Simple question: Do you want to stay in business? Your answer has to be all the way in yes or all of the way out no. There is no in between. Many (not all) companies that have tried to be somewhere in between over the past few years show up today as the many For Lease or Going Out Of Business signs on your daily drive. Don't think for a second that we're saying that had those businesses been in social media that they'd be vibrant and profitable today. Not at all.

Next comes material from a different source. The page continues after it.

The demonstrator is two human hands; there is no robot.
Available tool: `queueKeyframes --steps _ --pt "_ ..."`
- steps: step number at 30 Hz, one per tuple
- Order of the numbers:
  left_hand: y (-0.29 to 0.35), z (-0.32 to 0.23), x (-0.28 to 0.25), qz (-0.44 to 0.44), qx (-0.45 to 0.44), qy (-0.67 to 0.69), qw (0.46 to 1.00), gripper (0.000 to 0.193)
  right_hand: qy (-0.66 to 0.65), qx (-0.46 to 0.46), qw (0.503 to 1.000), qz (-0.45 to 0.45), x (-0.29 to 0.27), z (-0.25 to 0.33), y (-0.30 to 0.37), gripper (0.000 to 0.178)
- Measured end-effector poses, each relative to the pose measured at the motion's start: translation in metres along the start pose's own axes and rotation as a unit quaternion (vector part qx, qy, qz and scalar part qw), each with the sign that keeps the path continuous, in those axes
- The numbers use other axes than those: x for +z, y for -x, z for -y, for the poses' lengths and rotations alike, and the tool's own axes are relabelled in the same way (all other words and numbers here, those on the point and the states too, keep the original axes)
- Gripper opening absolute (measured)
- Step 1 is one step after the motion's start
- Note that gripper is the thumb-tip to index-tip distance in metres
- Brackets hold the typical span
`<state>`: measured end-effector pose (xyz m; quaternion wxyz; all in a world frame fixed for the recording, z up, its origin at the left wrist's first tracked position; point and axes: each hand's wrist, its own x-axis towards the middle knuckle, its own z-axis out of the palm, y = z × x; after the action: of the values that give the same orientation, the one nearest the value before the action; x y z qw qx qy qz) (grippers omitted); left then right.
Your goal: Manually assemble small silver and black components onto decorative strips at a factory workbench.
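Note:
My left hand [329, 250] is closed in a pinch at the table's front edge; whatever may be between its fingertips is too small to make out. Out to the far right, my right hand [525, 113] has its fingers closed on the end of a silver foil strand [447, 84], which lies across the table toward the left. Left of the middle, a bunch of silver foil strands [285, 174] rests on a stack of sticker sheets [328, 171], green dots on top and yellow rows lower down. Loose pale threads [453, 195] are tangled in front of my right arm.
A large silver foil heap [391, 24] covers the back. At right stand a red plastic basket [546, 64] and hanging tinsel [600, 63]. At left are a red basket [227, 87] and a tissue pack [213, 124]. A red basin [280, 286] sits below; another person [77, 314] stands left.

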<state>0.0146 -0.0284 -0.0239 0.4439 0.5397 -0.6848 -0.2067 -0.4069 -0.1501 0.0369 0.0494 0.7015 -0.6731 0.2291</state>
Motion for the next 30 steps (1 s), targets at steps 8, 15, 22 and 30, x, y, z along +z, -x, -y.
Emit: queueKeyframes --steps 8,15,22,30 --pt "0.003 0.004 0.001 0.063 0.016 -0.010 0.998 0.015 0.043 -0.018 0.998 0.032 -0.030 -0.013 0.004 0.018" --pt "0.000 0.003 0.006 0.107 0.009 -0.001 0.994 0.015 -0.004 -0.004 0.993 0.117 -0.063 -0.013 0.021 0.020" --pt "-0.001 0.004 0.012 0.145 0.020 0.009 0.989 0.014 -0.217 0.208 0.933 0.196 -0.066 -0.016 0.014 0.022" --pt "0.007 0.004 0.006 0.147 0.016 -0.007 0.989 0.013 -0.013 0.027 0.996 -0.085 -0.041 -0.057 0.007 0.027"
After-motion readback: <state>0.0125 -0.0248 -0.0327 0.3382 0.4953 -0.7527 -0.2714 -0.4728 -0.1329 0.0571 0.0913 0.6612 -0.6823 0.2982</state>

But to sit and wait, guess and judge, delay and save or flat out refuse social media as part of your business strategy every day is the fastest path to demise today. Period. Remember that no one aspect of your business is a silver bullet. At the same time remember you can save yourself to death no differently than you can spend yourself to death. You're not "in" Twitter and Facebook. You're (hopefully) in business using a database/contact management system, a series of processes to sell, track and report, and a solid foundation of online media to showcase your business.
Saying "I'll try Facebook for 6 months and see if it works" is the same exact thing as saying "I'll try selling our services for 6 months and see if it works" or "I'll maintain my storefront for 6 months and see how that goes". If you want to see how things go, get committed or get out. If you truly aren't prepared for success in your own business, do it for someone else and leave the tools that professionals use to…a professional.
Blogs, Wikis, Display advertising/SEM, Review sites/reputation management, Facebook, Twitter, LinkedIn, Foursquare, Google Places and more are tools to be a more effective, yes effective, business. Not a trend-setter, not a groupie, not one of the cool places to hang or any other way of minimizing your way to profit. Can your business survive without being on Facebook? Chances are yes if at least for a short time. Can you survive without the fundamentals that have social media thriving and being "buzz" in mainstream media? Not for one New York minute, to steal a great song title from Don Henley.
So please don't let social media get in the way of your success with it, knowing you'll not experience success without it. Even if you don't set up that Twitter page you've been hemming and hawing about for a year… Oh, and one more thing. If you're a car dealership, don't pay $4,000 plus a month for social media services. That is unless you're getting a cut of the profit.